On the fourth day of trial, the trial court canvassed Dabney regarding her right to testify. The State indicated that, if she took the stand, it intended to prove Dabney had been convicted of at least one felony: attempted battery with substantial bodily harm in 2019. Given this prior criminal conviction, Dabney's bare claim failed to specify why objectively reasonable counsel would have advised her to testify at trial. See Yates v. State, 95 Nev. 446, 450, 596 P.2d 239, 242 (1979) (recognizing a defendant's “anticipation of the state's use of his prior felony convictions may [be] a strong factor affecting his decision not to testify”). Moreover, Dabney did not allege counsel coerced or misled her into waiving her right to testify. Therefore, Dabney failed to allege specific facts indicating counsel's performance was deficient or a reasonable probability of a different outcome but for counsel's errors. Accordingly, we conclude the district court did not err by denying this claim without conducting an evidentiary hearing.
Finally, Dabney claimed the cumulative effect of counsel's deficiencies warranted vacating her conviction. Even assuming any such errors may be cumulated, see McConnell v. State, 125 Nev. 243, 259 n.17, 212 P.3d 307, 318 n.17 (2009), Dabney failed to demonstrate multiple errors to cumulate, see Burnside v.
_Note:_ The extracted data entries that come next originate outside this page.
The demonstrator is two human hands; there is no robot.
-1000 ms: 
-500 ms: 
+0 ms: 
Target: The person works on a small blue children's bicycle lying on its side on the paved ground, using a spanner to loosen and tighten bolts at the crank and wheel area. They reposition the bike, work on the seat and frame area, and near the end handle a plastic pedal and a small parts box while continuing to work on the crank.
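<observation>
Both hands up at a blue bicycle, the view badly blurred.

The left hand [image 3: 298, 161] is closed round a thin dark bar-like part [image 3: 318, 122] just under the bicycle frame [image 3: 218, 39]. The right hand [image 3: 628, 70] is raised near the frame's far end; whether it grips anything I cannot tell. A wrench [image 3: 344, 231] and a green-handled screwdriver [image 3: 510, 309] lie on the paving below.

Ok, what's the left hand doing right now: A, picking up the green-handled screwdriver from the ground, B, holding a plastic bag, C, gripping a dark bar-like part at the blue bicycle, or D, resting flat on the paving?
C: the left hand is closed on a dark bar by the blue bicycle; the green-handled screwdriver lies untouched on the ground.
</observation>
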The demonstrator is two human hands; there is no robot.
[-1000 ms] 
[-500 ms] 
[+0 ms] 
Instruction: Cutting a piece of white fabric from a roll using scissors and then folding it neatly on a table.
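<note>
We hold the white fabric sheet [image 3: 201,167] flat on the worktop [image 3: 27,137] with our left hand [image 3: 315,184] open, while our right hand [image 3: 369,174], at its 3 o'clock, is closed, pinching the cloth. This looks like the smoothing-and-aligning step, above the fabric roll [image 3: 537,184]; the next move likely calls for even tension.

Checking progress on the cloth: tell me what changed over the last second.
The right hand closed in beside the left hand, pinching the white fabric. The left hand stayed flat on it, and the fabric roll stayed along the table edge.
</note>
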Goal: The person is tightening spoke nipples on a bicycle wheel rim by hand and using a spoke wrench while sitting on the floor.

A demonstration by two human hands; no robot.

State, 131 Nev. 371, 407, 352 P.3d 627, 651 (2015) (noting cumulative error claims require “multiple errors to cumulate”). Accordingly, we conclude the district court did not err by denying this claim without first conducting an evidentiary hearing.
In light of the foregoing, we
ORDER the judgment of the district court AFFIRMED.
Bulla, C.J.
Gibbons, J.
Westbrook, J.
FOOTNOTES
1. Indeed, Dabney appeared to concede that it was unknown whether the cameras were working at the time of the offense and what the scope or viewpoint of the cameras were.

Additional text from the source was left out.